From 4 to 7 September the EAUH 2024 Conference: Cities at the Boundaries will take place in Ostrava, Chzech Republiq. Collection manager and historian Stefaan Grieten (Flanders Architecture Institute) will give a lecture about Museums and the City, with a focus on the Museum of Fine Arts in Antwerp.
The Museum of Fine Arts in Antwerp, inaugurated in 1890, has a long history of origin, with two design competitions (1877-1879), a study trip in 1883 to museums abroad, and the construction process that began in 1884 but was not completed until 1892. The monumental building responded to the need to house the important art collection kept at the Royal Academy of Fine Arts. This collection dated back to the local Guild of St. Luke, founded before 1453, and the Antwerp Academy, founded in 1663, and had expanded considerably over the centuries.

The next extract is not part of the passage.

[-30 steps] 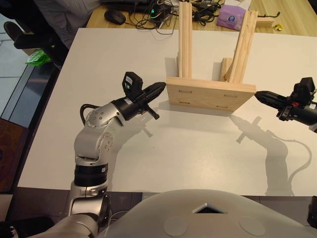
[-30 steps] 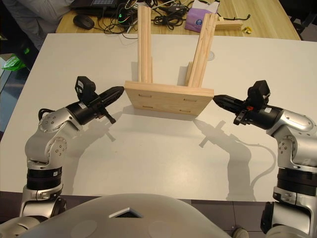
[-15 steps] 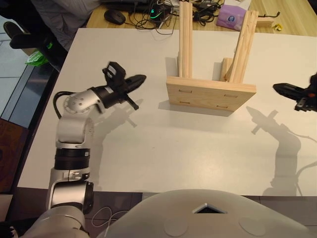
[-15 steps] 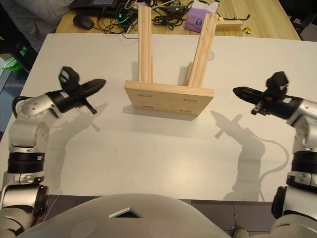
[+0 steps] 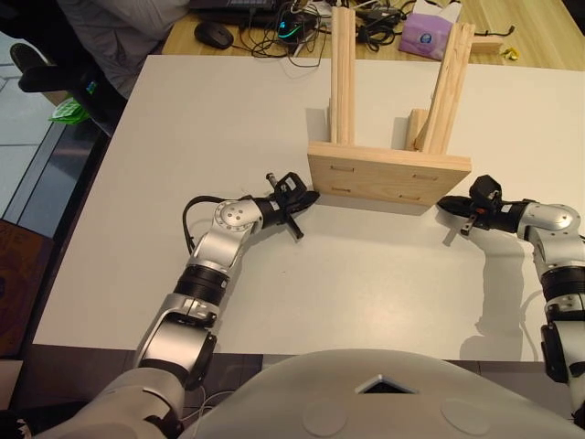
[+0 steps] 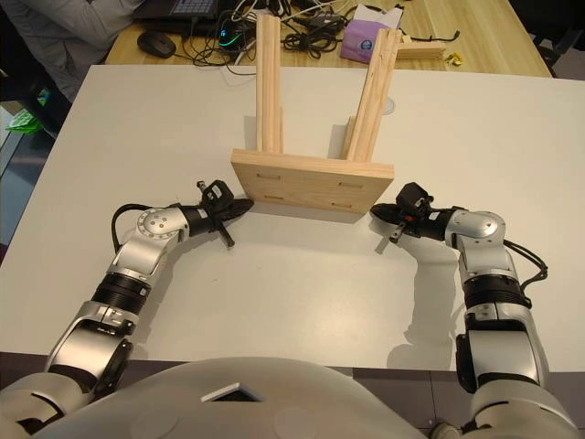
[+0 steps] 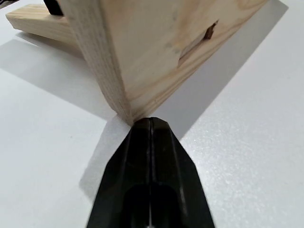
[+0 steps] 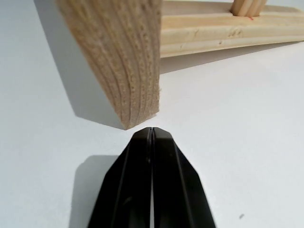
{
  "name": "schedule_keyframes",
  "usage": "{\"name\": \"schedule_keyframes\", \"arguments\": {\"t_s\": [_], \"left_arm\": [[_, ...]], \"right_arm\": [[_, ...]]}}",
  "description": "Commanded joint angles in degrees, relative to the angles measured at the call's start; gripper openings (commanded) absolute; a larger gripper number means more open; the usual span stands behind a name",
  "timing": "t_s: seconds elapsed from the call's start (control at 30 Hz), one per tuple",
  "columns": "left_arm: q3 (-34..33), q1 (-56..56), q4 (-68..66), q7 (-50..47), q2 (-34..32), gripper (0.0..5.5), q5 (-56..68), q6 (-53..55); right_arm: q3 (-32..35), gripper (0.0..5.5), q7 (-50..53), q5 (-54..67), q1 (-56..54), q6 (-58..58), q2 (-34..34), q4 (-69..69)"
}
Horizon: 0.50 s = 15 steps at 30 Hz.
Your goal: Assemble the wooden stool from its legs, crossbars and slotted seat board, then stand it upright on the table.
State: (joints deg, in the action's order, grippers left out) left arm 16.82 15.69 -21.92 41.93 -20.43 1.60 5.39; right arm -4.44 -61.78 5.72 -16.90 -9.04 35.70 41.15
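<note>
Pale wooden stool lies on its side on the white table point(image 5: 201, 119); slotted rectangular seat board point(image 5: 388, 174) stands on its long edge, flat face toward the robot, small slots visible in that face; two long pale wooden legs point(image 5: 342, 73) run from the board's back toward the far table edge, with a short wooden crossbar point(image 5: 417, 126) showing near the right one; left gripper point(image 5: 313, 194) sits low on the table at the board's lower left corner, black fingers point(image 7: 161, 142) pressed together with nothing between them, tip right at the corner, contact unclear; right gripper point(image 5: 441, 203) is low at the board's lower right corner, fingers point(image 8: 166, 156) together and empty, tip just beside the corner's end grain; beyond the table is a wooden desk with a black computer mouse point(image 5: 212, 33), tangled cables point(image 5: 292, 23) and a purple packet point(image 5: 425, 26).
</note>
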Motion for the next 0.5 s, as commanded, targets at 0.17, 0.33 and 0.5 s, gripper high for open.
{"name": "schedule_keyframes", "arguments": {"t_s": [0.17, 0.33, 0.5], "left_arm": [[3.4, -2.9, 2.7, 0.6, -8.3, 0.0, -9.2, 3.6], [2.7, -0.9, 1.1, -4.4, -5.8, 0.0, -10.8, 2.8], [2.4, -1.3, 3.0, -4.6, -2.7, 0.0, -8.6, 2.9]], "right_arm": [[-1.2, 0.05, -0.2, -1.3, 1.4, 1.0, -1.0, 0.8], [-1.5, 0.05, -0.7, -1.4, 1.9, 1.1, -1.2, 0.1], [-1.3, 0.05, -0.7, -1.4, 1.3, 1.0, -1.1, 0.5]]}}
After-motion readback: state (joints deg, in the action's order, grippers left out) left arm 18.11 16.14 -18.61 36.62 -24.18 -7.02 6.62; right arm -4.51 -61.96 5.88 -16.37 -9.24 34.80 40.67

This lecture presents both local and international dimensions and functions of the museum. For the urban development of Antwerp, the building represented an important component. It was designed as the central point of a city district planned since 1874, the South. Moreover, it formed part of a chain of core buildings that served to transform Antwerp in the second half of the 19th century into a modern city with international allure, equipped with the necessary infrastructure for a bourgeois public. This dimension was already present during the design process, as illustrated by the aforementioned study trip.

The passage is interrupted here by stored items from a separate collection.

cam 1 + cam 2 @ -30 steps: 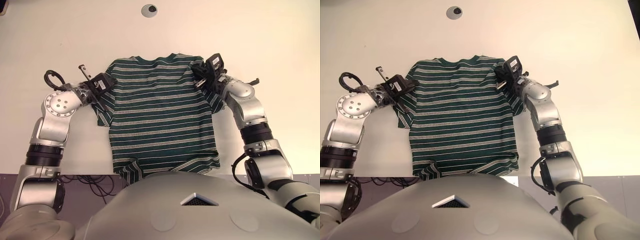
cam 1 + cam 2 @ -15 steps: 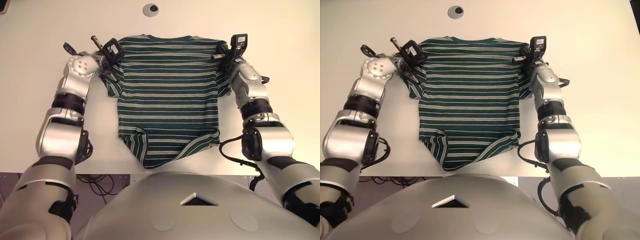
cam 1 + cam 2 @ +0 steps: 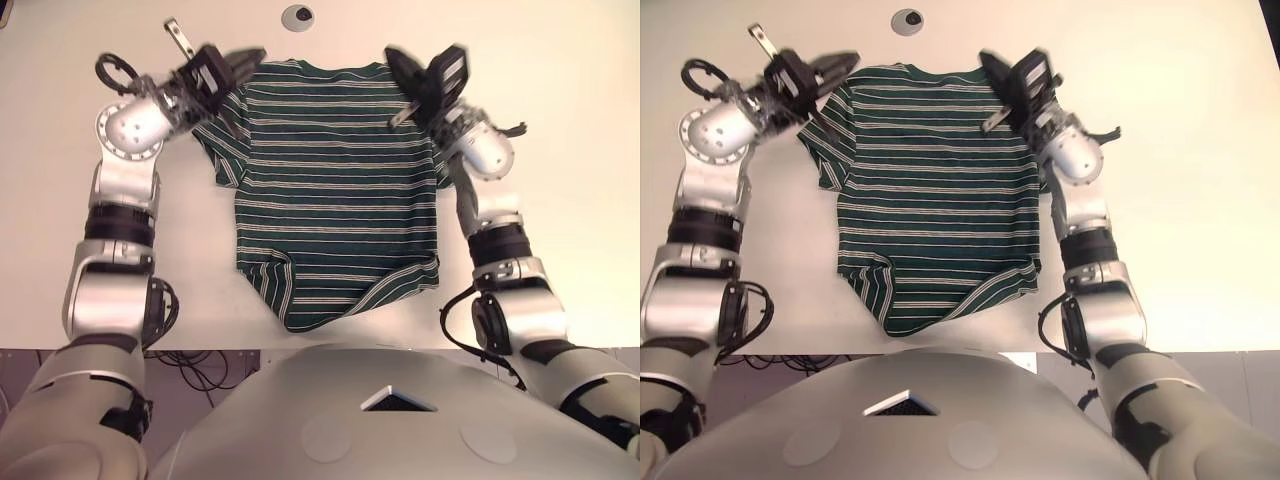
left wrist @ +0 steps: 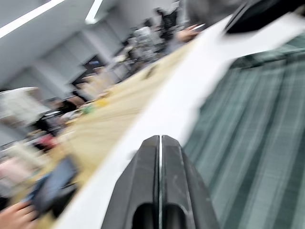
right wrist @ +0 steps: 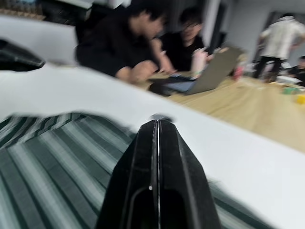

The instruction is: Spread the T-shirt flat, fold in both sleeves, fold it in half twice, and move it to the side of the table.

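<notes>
The T-shirt [image 3: 335, 190] is lying on the table [image 3: 570, 130] straight in front of us, its collar [image 3: 320, 67] pointing to 12 o'clock and its hem [image 3: 330, 300] to 6 o'clock. The body is lying mostly flat, but the hem is curling over toward 7 o'clock and the sleeve [image 3: 222, 165] at 10 o'clock is bunching against the side. We are judging the cloth to be light, soft and limp: it is going to sag and drag rather than hold a shape, and nothing in it is going to break. So we are thinking a pinch on an edge, at the shoulder seams, the sleeve cuffs or the hem corners, is going to serve better than a grab at the middle. The left gripper [image 4: 160, 138] is hanging over the shoulder at 11 o'clock and the right gripper [image 5: 157, 123] over the shoulder at 1 o'clock, each with its fingers pressed together on nothing. Both forearms are running up along the shirt's sides at 9 and 3 o'clock, with the wrists bending so that the fingers are pointing inward toward the collar.
</notes>
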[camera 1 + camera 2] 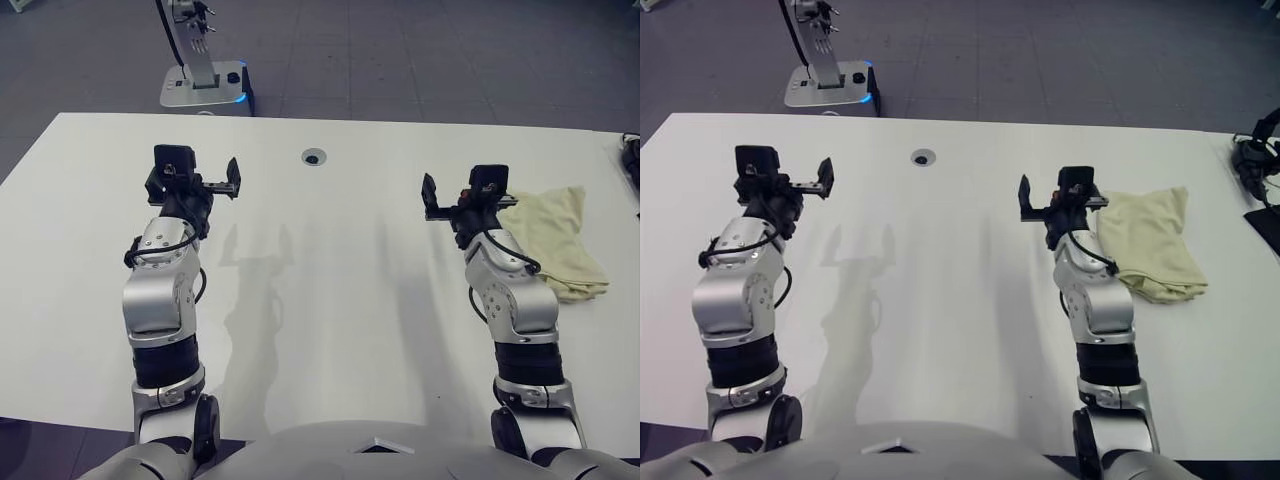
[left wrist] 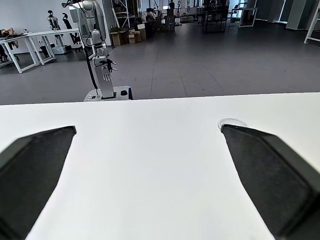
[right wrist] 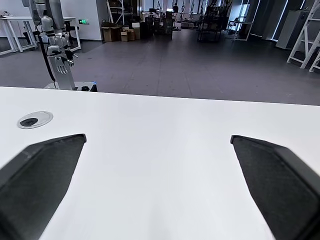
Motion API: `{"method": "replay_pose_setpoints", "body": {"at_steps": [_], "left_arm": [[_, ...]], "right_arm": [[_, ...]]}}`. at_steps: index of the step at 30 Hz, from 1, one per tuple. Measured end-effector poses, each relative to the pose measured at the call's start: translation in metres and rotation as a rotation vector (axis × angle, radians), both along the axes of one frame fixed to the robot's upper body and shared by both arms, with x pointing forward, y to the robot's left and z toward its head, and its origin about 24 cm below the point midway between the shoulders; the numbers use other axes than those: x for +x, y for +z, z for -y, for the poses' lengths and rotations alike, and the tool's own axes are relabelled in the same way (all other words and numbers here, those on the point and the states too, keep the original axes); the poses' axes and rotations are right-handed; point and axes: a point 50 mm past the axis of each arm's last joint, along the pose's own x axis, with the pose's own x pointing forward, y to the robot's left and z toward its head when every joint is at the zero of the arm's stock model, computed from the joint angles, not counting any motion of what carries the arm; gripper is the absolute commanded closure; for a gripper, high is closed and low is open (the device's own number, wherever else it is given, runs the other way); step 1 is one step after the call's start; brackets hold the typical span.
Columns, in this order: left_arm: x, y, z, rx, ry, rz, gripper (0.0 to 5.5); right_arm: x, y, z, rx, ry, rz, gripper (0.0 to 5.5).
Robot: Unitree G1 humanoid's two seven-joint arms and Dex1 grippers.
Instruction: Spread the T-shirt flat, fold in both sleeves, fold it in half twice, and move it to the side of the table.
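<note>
Looking down from my head, my left gripper [image 1: 195, 182] and right gripper [image 1: 468, 203] hover over the white table [image 1: 330, 320], both empty. The folded T-shirt [image 1: 558, 243] lies at the table's right side, just beside my right arm.

In my left wrist view, the fingers [image 2: 35, 175] stand wide apart over bare table, with a cable hole [image 2: 231, 122] near one tip.

My right wrist view is alike: fingers [image 3: 280, 185] spread wide, nothing between them.
</note>
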Motion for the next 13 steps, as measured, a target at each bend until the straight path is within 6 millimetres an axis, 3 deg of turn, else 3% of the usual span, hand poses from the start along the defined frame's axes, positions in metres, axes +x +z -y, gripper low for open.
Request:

The concept of the building raises fundamental questions that will be adressed in this paper: did the museum meet the expectations of the urban planning of the new district, and to what extent were the initial needs of the museum and its collection reconciled with the urban function of the building? Moreover, regarding the design of its two architects, Jean Jacques Winders (1849-1936) and Frans Van Dijk (1853-1939): to what extent did the internationally prevailing architecture concept for museums have a compelling influence on the design process, taking into account the divergent artistic preferences of the two architects?
Stefaan Grieten (Flanders Architecture Institute) is collection manger at the Flanders Architecture Institute. He studied art history at KU Leuven and made his PhD at KU Leuven on the material culture of Erard de La Marck, Prince-Bishop of Liège. His research topics include iconographic themes in South Netherlandish art, cross-culturalism in Western architecture and art, art nouveau in Antwerp and architectural heritage.